Me perco muito tempo observando as ondas do mar, indo e vindo a lamber a areia, um leão após a luta lambendo suas feridas. Posso pensar que é o mar beijando a areia, repleto de saudades, o viajante que chegou da longa viagem e abraça sua amada que ficou à espera, e ele se perde aos beijos como se tentasse justificar sua ausência, ou algum arrependimento de algo que fizera, se desculpando em longas palavras.
Me perco muito tempo com os olhos fechados ouvindo as ondas do mar murmurando a mesma nota, sem cansar, da música que não deve parar, dos lamentos que insistem que o outro lado ceda aos desejos, caprichos.
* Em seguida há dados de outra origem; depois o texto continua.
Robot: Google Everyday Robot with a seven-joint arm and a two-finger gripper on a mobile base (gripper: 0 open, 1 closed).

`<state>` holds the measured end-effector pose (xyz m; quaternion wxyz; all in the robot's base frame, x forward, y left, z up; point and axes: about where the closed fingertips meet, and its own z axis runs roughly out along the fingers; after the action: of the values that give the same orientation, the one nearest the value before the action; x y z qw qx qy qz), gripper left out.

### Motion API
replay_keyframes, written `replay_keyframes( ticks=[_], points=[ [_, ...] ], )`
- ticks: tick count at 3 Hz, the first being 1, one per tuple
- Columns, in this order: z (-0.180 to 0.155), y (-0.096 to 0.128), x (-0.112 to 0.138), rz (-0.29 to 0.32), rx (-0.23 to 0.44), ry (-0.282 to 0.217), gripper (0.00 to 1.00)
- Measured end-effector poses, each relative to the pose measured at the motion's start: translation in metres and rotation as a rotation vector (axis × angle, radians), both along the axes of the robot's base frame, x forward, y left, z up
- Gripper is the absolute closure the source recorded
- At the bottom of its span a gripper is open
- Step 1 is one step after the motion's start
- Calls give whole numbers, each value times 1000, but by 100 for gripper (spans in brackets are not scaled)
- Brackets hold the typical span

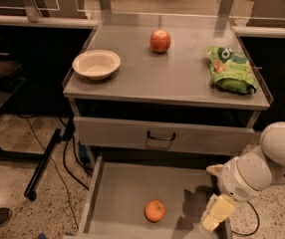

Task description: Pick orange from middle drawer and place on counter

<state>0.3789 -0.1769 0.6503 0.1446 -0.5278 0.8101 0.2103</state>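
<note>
Grey counter (182,78) tops the cabinet; below it the drawer (115,193) stands open. At its right wall hangs the gripper (215,215), grip state untellable. The orange (155,210) lies on the drawer floor, apart from the gripper. Judging so, the reach is in hand: next the gripper should swing over the orange and descend.

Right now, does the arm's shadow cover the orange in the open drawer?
Camera view: no, the orange sits lit; the shadow falls on the drawer floor to its right, beside the pincer at the drawer's right wall.
</note>
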Motion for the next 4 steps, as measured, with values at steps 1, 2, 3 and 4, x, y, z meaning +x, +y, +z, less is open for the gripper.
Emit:
replay_keyframes(
  ticks=[1, 2, 3, 4],
  points=[
    [-31, 5, 8, -37, 58, 1, 0],
    [-31, 5, 8, -37, 58, 1, 0],
    [-47, 6, 2, -47, 104, 10, 0],
    [-92, 17, -5, -82, 189, 17, 0]
  ],
)
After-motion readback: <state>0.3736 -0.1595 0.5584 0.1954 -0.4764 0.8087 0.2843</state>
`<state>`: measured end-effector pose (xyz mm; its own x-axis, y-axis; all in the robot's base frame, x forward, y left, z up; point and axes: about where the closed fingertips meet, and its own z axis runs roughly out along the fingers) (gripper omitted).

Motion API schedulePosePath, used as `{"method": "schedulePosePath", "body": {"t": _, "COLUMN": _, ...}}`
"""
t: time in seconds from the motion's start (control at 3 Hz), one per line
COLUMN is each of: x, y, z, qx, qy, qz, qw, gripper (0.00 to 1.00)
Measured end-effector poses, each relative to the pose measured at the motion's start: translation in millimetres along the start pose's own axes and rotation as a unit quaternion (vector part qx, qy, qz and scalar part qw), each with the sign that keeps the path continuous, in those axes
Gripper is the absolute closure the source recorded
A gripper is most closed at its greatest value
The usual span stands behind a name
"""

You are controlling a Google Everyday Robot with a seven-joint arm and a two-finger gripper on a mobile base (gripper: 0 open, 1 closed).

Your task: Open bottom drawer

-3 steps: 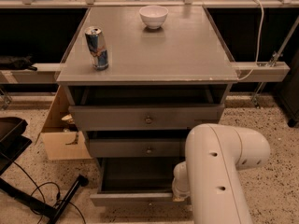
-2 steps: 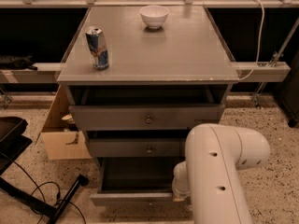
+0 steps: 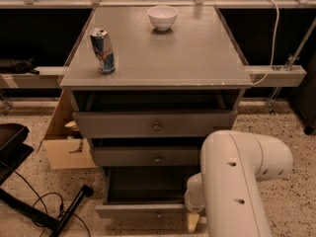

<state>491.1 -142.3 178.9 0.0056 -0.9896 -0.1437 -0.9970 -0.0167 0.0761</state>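
Observation:
The grey cabinet (image 3: pixel 158 58) has three drawers. The bottom drawer (image 3: pixel 143 210) stands pulled out towards me, and its dark, empty-looking inside (image 3: pixel 145 184) shows above its narrow grey front. Its small knob (image 3: pixel 158 215) sits at the centre of the front. My white arm (image 3: pixel 237 181) reaches down at the lower right and hides the drawer's right end. My gripper (image 3: pixel 192 222) is low at the drawer front's right end, mostly hidden behind the arm.
The top drawer (image 3: pixel 155 125) and middle drawer (image 3: pixel 148 157) are each slightly out. A blue can (image 3: pixel 102 51) and a white bowl (image 3: pixel 162 17) stand on the cabinet top. A cardboard box (image 3: pixel 64 142) and black stand legs with cables (image 3: pixel 49 211) lie at the left.

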Motion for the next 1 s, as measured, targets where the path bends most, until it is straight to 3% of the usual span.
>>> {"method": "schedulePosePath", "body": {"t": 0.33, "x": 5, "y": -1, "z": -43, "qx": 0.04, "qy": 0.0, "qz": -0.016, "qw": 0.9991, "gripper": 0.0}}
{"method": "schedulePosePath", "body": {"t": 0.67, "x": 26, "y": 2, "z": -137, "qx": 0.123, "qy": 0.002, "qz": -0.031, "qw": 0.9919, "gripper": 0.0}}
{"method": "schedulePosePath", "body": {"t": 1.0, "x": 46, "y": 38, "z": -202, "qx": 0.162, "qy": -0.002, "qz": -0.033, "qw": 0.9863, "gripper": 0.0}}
Posso pensar que é a música que acalenta o sono, de uma rede que balança indefinidamente, levando aos sonhos de infância, aos risos que ficaram no passado, e ressoam ainda.
Me perco muito tempo olhando as ondas do mar, que vão chegando e chegando, os fotolitos de um filme que não para de passar, sem um final, e me dá a impressão que eu quero que aquele filme nunca acabe, porque me perdi nas lembranças de alguma coisa, e suas batidas compassadas são a trilha sonora do filme que passa.
Me perco olhando as ondas do mar, hipnose consentida, repetindo o mesmo movimento, um pêndulo a oscilar horizontalmente, desenhando nas areias um limite, uma mão que passa vagarosa e terna, deixando a terra limpa e ordenada, obra de um pintor que vai chegar e colocar sua imaginação para funcionar, construindo castelos de areia, imagens terrenas, roubando do mar ou entregando a ele produto sólido saído da imaginação tão frágil.
Me perco banhando nas ondas do mar e a sentir o leve bater da água no meu corpo, massageando com o sal da terra que se diluiu nas águas, à procura de algo milagroso que enxugue as minhas lágrimas também salgadas, quem sabe do mesmo sal que nos formamos, e elas se juntem tornando o mar uma continuação de mim mesmo, ou de mim mesmo se entregando a minha origem.
Me perco dentro das ondas do mar, deixando a água fluir revolta, me deixando levar pela corrente até aonde ela quiser, sem me preocupar com a volta, o corpo se entregando a uma corrente livre e desenvolta.
E por aí vou me perdendo, já que a vida, diferente das ondas do mar, não tem direção, na vida, diferente do mar, as ondas são físicas, são pensamentos diferentes que nos moldam, que nos transformam em defensores de nossa integridade. Diferentemente do mar, a vida não tem ondas, tem ventos que cortam, tem esquinas que amedrontam. E no mar…, no mar não tem esquinas.